Task requirements — Once the line containing "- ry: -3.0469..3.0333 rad" is found in the entries below, restate it and each following line word for word, stopping after the line containing "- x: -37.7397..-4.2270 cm".

Excerpts from a dataset:
<<<<
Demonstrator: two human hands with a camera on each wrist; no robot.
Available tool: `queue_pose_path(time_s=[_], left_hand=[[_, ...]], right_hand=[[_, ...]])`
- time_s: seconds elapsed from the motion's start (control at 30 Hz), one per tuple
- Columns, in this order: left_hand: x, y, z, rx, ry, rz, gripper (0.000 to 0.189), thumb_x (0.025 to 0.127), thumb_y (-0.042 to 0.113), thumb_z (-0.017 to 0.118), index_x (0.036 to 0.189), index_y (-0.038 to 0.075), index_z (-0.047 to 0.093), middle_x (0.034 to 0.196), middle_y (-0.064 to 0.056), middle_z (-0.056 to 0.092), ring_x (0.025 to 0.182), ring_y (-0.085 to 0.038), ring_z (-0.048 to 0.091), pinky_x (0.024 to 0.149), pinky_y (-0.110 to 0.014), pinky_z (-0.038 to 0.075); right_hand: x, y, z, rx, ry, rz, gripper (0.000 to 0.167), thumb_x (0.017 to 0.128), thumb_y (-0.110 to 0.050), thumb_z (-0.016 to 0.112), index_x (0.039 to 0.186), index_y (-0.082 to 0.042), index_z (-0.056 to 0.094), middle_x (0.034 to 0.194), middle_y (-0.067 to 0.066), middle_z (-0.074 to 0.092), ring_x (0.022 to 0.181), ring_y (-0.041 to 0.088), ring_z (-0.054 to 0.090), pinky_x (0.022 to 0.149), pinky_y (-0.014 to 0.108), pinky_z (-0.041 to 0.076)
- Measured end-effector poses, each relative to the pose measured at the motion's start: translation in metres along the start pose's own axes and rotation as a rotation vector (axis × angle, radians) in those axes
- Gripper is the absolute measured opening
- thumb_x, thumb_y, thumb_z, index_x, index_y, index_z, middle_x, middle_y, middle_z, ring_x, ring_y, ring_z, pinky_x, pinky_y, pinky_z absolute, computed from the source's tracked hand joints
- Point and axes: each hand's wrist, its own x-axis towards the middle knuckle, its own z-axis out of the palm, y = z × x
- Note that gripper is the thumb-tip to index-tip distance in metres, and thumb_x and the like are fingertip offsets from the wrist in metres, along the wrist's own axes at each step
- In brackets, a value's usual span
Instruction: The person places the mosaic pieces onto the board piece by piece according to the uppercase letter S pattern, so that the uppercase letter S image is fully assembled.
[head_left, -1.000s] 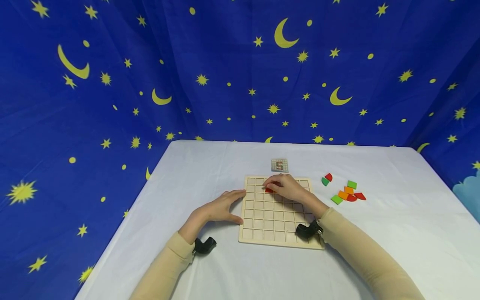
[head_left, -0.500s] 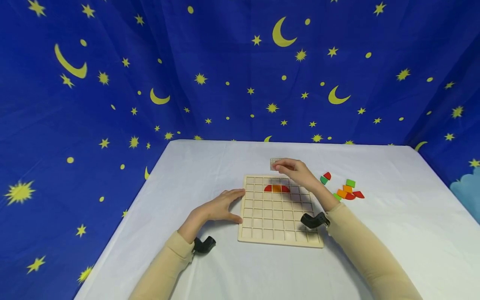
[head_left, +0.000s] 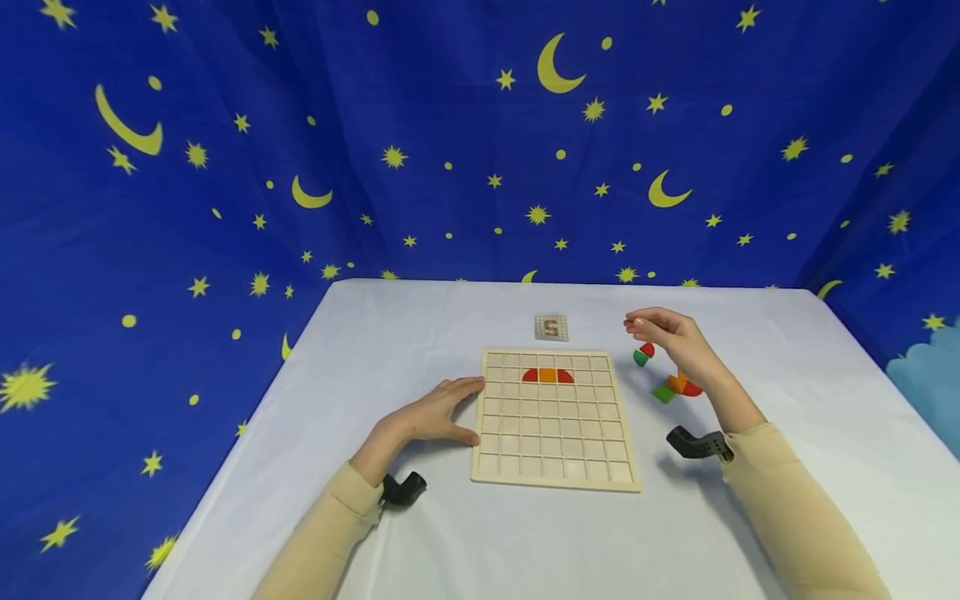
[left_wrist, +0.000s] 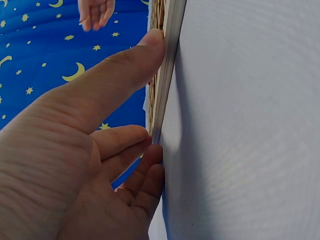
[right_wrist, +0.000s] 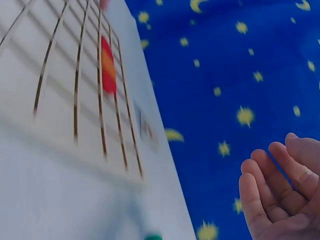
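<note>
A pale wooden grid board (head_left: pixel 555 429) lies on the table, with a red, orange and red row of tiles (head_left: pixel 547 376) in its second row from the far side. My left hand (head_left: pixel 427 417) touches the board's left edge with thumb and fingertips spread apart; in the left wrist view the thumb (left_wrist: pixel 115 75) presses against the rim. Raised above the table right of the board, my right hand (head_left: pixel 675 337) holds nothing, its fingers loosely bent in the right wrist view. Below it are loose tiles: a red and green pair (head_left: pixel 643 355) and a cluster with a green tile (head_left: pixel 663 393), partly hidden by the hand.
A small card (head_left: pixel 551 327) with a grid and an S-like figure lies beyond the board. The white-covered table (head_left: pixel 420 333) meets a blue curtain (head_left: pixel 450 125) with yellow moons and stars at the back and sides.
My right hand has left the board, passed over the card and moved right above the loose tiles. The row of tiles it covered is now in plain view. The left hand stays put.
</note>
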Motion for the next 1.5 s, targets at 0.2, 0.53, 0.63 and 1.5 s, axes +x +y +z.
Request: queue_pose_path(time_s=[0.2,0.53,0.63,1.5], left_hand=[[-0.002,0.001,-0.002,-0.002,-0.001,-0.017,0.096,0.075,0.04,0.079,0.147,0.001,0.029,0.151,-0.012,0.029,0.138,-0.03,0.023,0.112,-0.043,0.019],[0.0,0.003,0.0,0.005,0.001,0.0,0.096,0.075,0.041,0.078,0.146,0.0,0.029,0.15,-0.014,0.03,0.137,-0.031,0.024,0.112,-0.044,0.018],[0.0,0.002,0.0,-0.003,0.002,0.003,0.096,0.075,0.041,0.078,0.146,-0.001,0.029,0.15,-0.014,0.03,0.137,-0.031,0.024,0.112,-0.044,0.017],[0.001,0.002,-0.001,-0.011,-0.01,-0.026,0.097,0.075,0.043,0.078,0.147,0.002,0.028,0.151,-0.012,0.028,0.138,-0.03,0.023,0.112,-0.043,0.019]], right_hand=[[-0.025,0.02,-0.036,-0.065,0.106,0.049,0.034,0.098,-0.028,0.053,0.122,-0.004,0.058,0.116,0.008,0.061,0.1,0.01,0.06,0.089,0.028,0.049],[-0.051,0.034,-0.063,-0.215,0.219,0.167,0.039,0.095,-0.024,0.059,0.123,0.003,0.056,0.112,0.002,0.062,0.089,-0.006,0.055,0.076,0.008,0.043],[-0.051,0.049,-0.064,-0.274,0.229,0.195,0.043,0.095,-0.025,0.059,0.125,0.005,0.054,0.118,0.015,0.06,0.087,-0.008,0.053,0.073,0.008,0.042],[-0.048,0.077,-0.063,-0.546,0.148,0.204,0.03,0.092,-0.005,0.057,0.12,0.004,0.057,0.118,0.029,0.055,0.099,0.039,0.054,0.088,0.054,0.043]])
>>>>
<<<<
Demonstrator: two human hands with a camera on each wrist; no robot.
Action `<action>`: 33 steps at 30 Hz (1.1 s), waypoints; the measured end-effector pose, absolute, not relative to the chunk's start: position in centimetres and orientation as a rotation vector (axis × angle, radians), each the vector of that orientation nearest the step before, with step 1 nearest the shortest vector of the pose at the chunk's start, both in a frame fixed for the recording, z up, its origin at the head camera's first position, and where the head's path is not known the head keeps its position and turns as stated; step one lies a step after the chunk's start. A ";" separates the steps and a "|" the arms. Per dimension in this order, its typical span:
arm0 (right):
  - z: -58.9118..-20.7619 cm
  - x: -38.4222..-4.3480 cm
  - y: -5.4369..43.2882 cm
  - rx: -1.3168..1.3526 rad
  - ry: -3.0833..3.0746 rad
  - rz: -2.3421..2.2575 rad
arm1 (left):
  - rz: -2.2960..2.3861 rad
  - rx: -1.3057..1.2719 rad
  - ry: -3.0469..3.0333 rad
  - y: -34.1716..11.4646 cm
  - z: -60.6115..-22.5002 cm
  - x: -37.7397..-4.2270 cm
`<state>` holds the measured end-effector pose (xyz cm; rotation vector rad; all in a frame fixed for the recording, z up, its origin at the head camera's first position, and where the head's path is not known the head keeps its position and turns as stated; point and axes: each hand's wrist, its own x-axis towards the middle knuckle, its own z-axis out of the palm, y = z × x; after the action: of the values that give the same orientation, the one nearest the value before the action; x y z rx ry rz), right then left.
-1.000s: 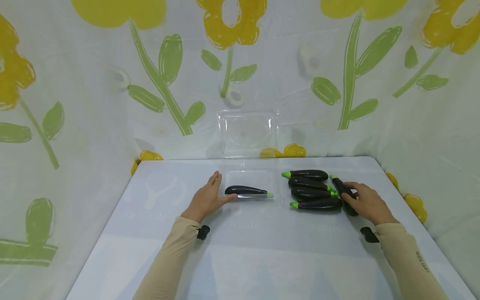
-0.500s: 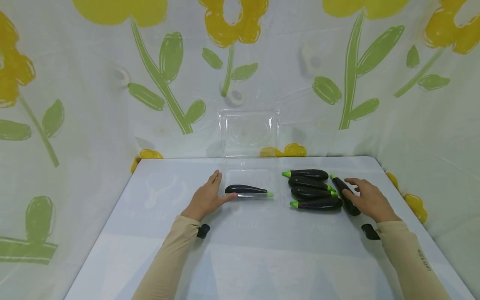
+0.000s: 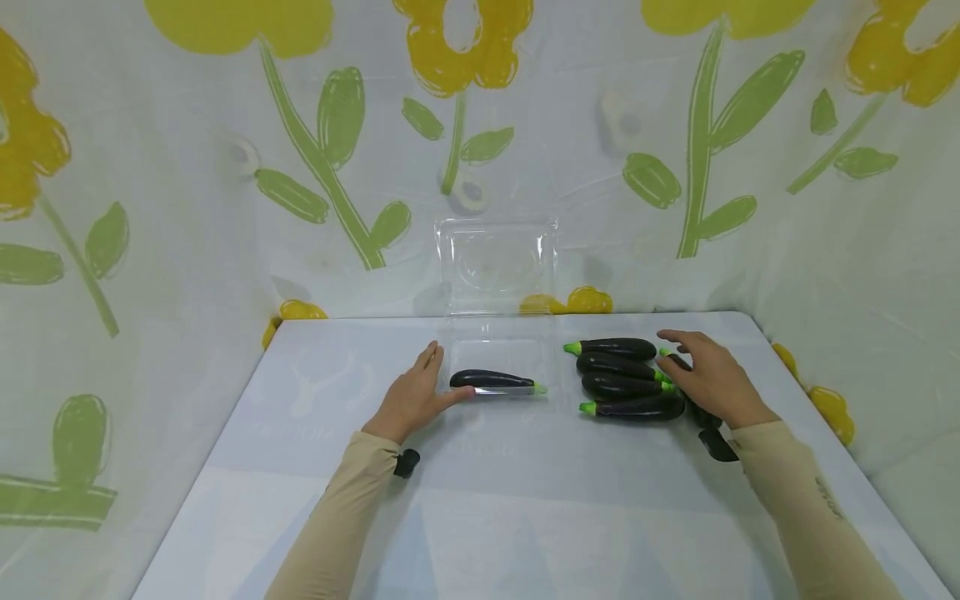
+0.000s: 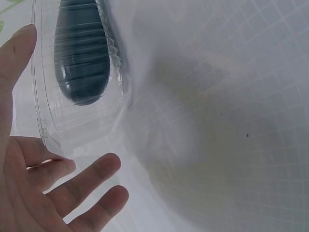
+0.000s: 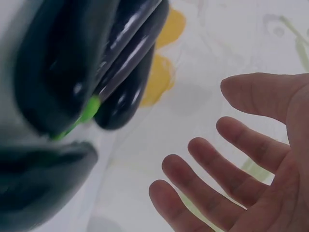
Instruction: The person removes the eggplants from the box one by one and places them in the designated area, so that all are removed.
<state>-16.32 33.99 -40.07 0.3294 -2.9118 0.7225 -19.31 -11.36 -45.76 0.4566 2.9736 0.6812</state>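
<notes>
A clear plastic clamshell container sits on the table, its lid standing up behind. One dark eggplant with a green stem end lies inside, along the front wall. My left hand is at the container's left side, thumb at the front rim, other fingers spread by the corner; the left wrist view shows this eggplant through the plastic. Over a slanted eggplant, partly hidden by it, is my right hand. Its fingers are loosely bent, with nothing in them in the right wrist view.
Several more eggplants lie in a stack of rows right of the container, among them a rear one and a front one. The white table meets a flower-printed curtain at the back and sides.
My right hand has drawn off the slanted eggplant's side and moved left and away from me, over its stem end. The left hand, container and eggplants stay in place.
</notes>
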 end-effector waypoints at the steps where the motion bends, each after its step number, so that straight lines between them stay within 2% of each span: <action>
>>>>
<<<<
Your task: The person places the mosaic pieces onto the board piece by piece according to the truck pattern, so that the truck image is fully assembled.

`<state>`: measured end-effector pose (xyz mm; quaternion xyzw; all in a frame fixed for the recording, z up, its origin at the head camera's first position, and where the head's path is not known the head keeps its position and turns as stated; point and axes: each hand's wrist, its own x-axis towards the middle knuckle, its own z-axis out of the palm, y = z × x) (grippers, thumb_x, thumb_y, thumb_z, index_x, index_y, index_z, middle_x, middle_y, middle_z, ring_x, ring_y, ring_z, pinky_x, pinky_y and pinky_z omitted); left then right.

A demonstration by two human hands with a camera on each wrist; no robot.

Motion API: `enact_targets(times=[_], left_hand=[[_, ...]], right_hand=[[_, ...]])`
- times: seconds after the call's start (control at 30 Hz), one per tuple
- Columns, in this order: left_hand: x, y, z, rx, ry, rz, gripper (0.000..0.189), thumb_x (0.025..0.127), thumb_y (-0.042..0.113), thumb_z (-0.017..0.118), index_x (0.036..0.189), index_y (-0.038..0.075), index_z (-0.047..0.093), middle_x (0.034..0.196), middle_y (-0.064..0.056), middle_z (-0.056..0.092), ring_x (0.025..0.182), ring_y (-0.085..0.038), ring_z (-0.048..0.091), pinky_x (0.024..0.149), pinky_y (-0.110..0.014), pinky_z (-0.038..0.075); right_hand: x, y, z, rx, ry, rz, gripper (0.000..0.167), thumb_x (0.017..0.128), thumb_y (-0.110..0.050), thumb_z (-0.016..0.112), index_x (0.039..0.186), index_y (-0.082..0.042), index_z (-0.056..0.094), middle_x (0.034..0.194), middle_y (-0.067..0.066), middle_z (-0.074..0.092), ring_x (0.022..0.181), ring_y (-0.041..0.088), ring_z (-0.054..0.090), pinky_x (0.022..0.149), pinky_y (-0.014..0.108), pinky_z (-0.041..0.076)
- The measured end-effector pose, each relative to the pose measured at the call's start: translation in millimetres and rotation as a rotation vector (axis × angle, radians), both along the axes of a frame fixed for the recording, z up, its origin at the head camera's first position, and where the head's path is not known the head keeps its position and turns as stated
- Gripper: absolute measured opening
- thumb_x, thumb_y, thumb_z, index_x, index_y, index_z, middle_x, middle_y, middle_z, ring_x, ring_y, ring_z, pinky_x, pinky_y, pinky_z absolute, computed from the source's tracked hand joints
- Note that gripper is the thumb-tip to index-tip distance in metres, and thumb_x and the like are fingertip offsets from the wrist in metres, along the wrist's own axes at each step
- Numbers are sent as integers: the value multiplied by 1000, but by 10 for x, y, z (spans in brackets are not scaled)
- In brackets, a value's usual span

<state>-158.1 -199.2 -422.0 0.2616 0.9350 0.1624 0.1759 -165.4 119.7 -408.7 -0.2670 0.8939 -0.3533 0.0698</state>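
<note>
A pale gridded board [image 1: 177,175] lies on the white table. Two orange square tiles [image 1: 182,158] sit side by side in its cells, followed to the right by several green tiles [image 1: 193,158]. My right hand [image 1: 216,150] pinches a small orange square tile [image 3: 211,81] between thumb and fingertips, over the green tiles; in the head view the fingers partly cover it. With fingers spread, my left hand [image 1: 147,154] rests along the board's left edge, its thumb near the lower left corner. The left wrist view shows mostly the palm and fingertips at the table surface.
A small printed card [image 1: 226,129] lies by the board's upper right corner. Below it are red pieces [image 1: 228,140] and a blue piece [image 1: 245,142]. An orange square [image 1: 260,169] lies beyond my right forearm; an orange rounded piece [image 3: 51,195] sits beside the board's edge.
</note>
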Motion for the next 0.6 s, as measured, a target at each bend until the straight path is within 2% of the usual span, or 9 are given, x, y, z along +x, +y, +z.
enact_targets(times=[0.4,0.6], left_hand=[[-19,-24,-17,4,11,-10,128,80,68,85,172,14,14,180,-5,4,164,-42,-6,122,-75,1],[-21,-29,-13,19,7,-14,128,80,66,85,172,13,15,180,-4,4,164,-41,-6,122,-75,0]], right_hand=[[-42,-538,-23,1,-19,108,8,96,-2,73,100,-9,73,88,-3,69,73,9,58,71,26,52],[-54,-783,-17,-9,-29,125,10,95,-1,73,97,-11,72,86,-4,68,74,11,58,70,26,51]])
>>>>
Reply —
  - ry: -3.0469..3.0333 rad
  - y: -34.1716..11.4646 cm
  - z: -60.6115..-22.5002 cm
  - x: -37.7397..-4.2270 cm

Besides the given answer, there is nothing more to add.